• Problem to work on
Set down the data again exactly. Pictures are not part of the copy.

• Given data
=-=-=-=-=

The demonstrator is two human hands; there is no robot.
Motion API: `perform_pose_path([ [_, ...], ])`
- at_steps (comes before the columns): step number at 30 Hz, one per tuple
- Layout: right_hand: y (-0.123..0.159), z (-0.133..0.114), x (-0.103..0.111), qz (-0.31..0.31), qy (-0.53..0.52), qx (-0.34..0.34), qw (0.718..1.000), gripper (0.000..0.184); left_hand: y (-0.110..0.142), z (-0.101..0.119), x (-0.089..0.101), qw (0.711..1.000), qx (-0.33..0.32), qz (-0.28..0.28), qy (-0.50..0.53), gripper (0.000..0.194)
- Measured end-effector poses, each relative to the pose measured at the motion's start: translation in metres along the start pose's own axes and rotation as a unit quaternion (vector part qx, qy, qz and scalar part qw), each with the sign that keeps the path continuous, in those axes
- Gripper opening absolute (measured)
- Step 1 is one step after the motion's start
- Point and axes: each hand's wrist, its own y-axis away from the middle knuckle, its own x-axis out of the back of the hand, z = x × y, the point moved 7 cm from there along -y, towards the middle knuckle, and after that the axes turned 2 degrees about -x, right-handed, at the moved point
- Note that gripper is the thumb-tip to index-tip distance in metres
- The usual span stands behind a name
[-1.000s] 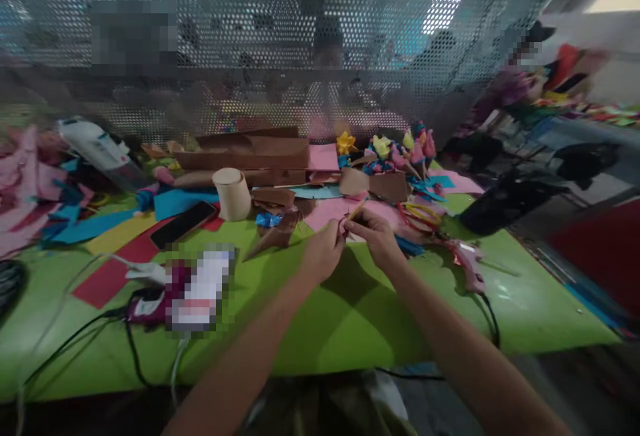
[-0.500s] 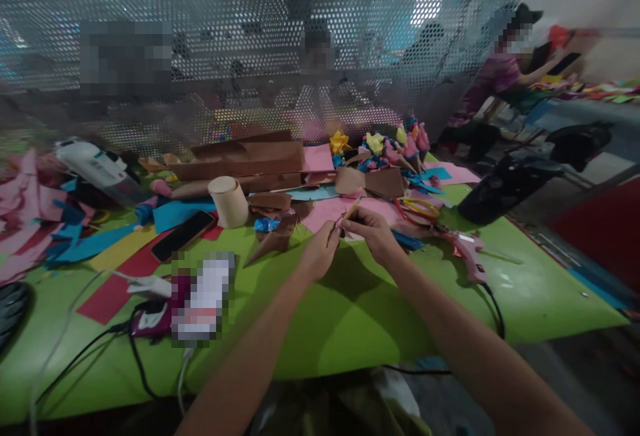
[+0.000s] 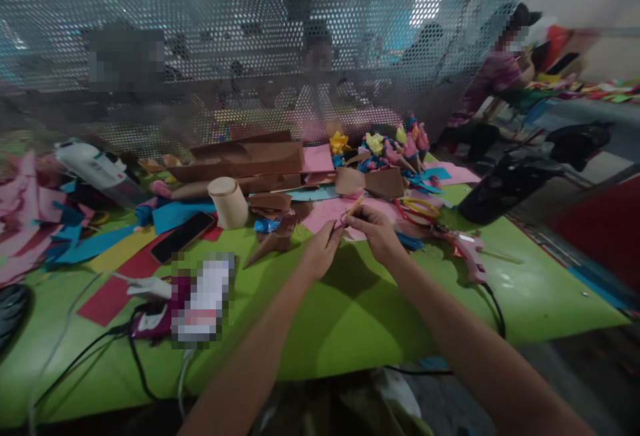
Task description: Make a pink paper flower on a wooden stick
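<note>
Head view: to the right of a beige roll [image 3: 229, 204] on a green table [image 3: 545, 309], the left hand [image 3: 323, 249] pinches a small pink piece [image 3: 342, 221], partly hidden. The right hand [image 3: 373, 226], beside it, grips a thin tan stick [image 3: 357, 206] between fingertips. Farther right of the roll lies a pink glue gun [image 3: 470, 256]; just left of it, a dark phone [image 3: 183, 237].
</note>
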Motion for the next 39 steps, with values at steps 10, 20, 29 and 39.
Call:
perform_pose_path([
  [10, 0.002, -0.002, -0.002, 0.006, 0.010, 0.008, 1.000, 0.022, 0.004, 0.007, 0.001, 0.988, 0.029, 0.018, -0.153, 0.026],
  [20, 0.002, -0.002, -0.003, -0.004, 0.015, -0.009, 1.000, 0.028, 0.003, 0.004, 0.003, 0.993, 0.018, 0.029, -0.110, 0.021],
  [29, 0.000, -0.008, 0.007, 0.026, -0.012, 0.003, 1.000, 0.027, 0.000, -0.007, 0.002, 0.996, 0.045, 0.026, 0.071, 0.031],
  [39, -0.006, -0.026, 0.054, 0.157, -0.092, 0.106, 0.978, 0.022, -0.006, -0.028, 0.023, 0.979, 0.097, 0.111, 0.140, 0.017],
])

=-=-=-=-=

• Task solution
The demonstrator is two human hands; there is no robot.
Motion API: `perform_pose_path([ [_, ...], ])`
- at_steps (comes before the columns): step number at 30 Hz, one per tuple
- Layout: right_hand: y (-0.123..0.159), z (-0.133..0.114), x (-0.103..0.111), qz (-0.31..0.31), qy (-0.53..0.52), qx (-0.34..0.34), qw (0.718..1.000), gripper (0.000..0.184); left_hand: y (-0.110..0.142), z (-0.101..0.119), x (-0.089..0.101), qw (0.711..1.000), qx (-0.33..0.32), qz (-0.28..0.28), qy (-0.50..0.53), gripper (0.000..0.194)
- Measured end-effector poses, each relative to the pose measured at the motion's start: translation in metres along the start pose's own axes and rotation as a unit quaternion (vector part qx, qy, qz and scalar part qw), each with the sign that keeps the path continuous, in those axes
- Gripper opening absolute (measured)
- Step 1 is one step after the motion's start
- Point and axes: each hand's wrist, its own y-axis away from the middle knuckle, its own x-axis out of the back of the hand, z = x × y, the point moved 7 cm from there along -y, towards the middle knuckle, and after that the axes turned 2 degrees about -x, right-handed, at the moved point
- Note that gripper is the thumb-tip to index-tip distance in metres
- The usual span stands behind a name
[-1.000s] 
[-0.500s] 
[+0.000s] 
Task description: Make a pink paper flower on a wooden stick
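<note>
Head view: to the right of a beige roll [image 3: 229, 204] on a green table [image 3: 545, 309], the left hand [image 3: 323, 249] pinches a small pink piece [image 3: 342, 221], partly hidden. The right hand [image 3: 373, 226], beside it, grips a thin tan stick [image 3: 357, 206] between fingertips. Farther right of the roll lies a pink glue gun [image 3: 470, 256]; just left of it, a dark phone [image 3: 183, 237].
</note>
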Motion for the next 39 steps, with values at steps 10, 20, 29 and 39.
Call:
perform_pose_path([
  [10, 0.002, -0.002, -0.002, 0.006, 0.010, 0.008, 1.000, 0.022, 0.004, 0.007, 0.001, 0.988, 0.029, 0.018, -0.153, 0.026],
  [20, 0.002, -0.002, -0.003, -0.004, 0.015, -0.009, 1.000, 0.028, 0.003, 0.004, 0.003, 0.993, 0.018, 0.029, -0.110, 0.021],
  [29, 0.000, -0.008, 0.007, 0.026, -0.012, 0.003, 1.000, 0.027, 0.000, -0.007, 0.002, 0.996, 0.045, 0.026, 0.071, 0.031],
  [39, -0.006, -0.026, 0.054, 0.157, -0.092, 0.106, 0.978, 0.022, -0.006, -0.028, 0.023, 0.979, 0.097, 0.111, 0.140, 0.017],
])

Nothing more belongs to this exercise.